A great diversity of objections to inequality can be raised. Three of them concern opportunity, civic status, and fairness. The United States, and all liberal democracies, need to pay attention to these concerns.

Defending equality is based on the democratic imperative to create a community where every citizen has a fair chance at a decent life.

Vast economic inequalities are incompatible with genuine opportunity and social mobility for all. Yet the idea of equality of opportunity enjoys wide acceptance in the United States. It is the core of the American Dream. But social mobility in America is lower today than a generation ago. The accident of birth is highly predictive of one’s life chances; people increasingly occupy fixed and frozen positions and pass these positions down to their children. In other words, children born into poor families tend to stay poor and children born into wealthy families generally stay rich. By contrast, intergenerational mobility today is greater in Canada, France, Germany, and the Scandinavian countries.

The growing income and wealth gaps also create unequal citizenship, a second source of objection. Very large differentials in income translate into systematic advantages: in political influence, access to jobs and positions of authority, health, personal security, and the opportunity to develop one’s talents. When unequal wealth can systematically purchase advantage in each of these domains, it is difficult to face each other as social equals.

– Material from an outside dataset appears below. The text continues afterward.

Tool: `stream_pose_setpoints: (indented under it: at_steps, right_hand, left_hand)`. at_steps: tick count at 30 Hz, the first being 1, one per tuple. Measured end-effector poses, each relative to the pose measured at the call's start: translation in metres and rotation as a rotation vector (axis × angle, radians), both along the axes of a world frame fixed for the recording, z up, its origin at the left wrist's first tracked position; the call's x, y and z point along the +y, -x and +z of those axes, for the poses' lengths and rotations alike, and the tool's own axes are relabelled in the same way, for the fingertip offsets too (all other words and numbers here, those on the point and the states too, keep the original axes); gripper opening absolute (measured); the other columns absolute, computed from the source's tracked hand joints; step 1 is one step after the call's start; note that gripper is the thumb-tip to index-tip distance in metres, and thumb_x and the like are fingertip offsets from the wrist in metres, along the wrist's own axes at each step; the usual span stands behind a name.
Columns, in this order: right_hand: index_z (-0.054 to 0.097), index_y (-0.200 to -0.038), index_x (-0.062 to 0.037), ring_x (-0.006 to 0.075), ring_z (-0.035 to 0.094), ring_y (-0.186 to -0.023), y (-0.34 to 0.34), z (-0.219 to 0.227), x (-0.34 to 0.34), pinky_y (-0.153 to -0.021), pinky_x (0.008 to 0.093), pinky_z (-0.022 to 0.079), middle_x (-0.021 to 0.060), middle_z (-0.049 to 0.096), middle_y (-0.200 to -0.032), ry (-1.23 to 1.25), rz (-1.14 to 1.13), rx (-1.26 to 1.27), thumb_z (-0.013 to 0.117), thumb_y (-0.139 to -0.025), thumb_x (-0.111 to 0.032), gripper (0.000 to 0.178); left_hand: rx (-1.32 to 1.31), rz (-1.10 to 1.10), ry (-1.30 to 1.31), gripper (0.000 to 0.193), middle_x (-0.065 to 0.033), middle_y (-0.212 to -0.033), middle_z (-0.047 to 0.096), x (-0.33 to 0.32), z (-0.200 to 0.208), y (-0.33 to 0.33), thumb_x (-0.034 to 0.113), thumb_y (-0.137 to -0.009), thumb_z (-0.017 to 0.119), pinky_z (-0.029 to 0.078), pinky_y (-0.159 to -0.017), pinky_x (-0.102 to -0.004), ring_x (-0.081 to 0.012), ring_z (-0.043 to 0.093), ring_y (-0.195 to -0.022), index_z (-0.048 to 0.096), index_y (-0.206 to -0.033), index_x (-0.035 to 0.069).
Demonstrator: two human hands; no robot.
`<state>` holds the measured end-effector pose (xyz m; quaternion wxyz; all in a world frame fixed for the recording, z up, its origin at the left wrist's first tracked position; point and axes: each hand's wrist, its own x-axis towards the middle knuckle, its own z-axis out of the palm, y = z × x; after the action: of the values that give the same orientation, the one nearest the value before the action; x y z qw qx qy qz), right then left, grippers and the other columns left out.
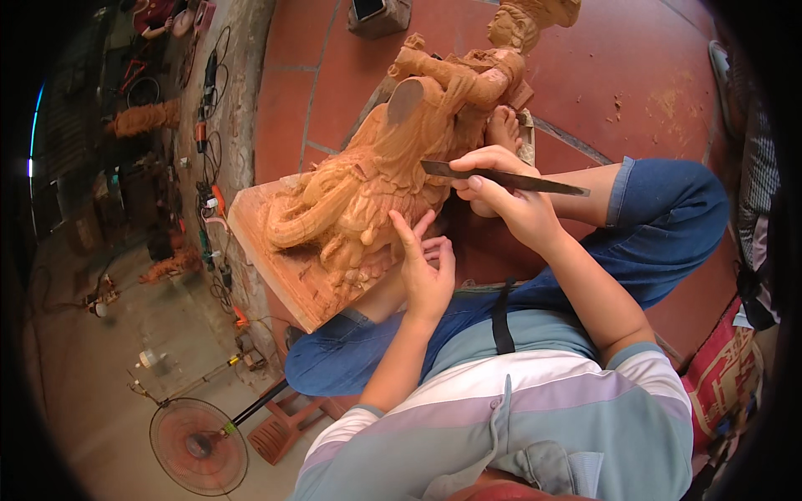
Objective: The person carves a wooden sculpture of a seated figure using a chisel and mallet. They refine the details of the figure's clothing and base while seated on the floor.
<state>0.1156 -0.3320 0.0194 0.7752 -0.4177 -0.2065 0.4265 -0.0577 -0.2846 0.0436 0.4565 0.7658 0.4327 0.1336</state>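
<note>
Red-tiled floor [601, 79], close-in handwork seen!

Up close, a flat metal tool [551, 184] was clamped in the right hand [511, 200]! The left hand [426, 280] was held, fingers parted, at the side of the carved wooden figure [418, 150], which was stretched out just beyond both hands. Farther off, a round fan [199, 445] was glimpsed, lower left.
</note>
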Motion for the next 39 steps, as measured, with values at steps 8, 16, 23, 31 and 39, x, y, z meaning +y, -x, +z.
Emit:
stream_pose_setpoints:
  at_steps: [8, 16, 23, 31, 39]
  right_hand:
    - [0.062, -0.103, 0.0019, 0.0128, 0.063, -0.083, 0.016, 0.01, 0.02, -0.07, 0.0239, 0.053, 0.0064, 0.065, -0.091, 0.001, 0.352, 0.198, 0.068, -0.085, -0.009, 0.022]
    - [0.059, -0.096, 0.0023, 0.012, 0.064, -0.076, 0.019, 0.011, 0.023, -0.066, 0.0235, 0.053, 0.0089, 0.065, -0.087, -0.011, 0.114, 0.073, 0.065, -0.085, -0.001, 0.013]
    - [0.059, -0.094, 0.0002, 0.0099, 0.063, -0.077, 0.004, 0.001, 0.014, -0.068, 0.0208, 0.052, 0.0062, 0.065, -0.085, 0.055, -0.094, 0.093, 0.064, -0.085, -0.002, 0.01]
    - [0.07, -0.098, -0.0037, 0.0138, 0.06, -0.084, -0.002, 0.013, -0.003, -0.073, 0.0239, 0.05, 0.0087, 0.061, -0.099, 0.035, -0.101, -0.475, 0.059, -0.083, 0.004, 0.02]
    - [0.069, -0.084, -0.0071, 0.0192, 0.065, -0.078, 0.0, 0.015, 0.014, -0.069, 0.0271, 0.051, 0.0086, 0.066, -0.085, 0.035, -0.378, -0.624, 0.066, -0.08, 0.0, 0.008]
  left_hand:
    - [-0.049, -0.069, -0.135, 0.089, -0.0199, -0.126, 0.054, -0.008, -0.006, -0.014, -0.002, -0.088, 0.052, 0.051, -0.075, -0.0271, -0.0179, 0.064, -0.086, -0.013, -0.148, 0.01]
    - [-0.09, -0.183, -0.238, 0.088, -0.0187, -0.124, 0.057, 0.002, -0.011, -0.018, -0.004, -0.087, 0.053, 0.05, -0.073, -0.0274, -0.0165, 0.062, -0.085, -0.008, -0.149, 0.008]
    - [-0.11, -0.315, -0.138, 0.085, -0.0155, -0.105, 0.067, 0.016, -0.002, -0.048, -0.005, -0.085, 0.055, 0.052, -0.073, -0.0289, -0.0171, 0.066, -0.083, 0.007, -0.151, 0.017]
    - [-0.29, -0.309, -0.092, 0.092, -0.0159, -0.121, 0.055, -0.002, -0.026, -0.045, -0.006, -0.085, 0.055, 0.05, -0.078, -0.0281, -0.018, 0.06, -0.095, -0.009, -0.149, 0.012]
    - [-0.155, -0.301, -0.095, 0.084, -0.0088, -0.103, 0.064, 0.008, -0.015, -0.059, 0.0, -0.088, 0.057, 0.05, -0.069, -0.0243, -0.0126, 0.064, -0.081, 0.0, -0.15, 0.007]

As inequality has grown, the fate of the few has become unhinged from the fate of the many, as the wealthy find security in cloistered neighborhoods, send their children to private schools, and attend sporting events in luxury skyboxes. Divided from one another, our unequal lives no longer reflect the fact that society depends on the productive contributions of us all.

We worry about the general effects of massive income and wealth differentials, but we want to call special attention to its effect on politics. In a democracy, equal citizenship is foundational: every citizen has a vote and only one vote. But when money is speech and corporations are persons, and when politicians depend on contributions for election, the 1 percent speak with megaphones and the rest of us with a whisper. It is only when the 99 percent assemble that a people’s microphone is possible.

Finally, the canyon between the 1 percent and the 99 percent is not the result of a fair process, where the rules and rulers of the game are equally responsive to the interests of all persons. Some inequalities are justified by the manner in which they came about. But the inequalities in life prospects of Americans today are the result of laws and institutions that cater to the very rich and have ceased to be responsive to the vast majority. Tax burdens on the wealthy have dropped to the lowest rate in many decades. Loopholes abound so that corporations can post enormous profits but escape taxation altogether. Corporate lobbyists have massive influence on the rules of the game, while the wealthy disproportionately influence the political process and disproportionately win elected office. It is no surprise then that our tax policies and campaign-finance laws are not a product of, and do not reflect, the interests of most Americans.

The result? A society riven by lack of genuine opportunity, unequal civic status, and systematic unfairness. For us, defending equality, and objecting to the outrageous inequalities between the 1 percent and the 99 percent is based on the democratic imperative to create a community where every citizen has a fair chance at a decent life, an equal opportunity to develop their talents, and an equal voice in political decisions. This aspiration for a society of equals finds its taproot not in envy or class resentment but in our country’s founding ideals and in the democratic dreams of peoples everywhere.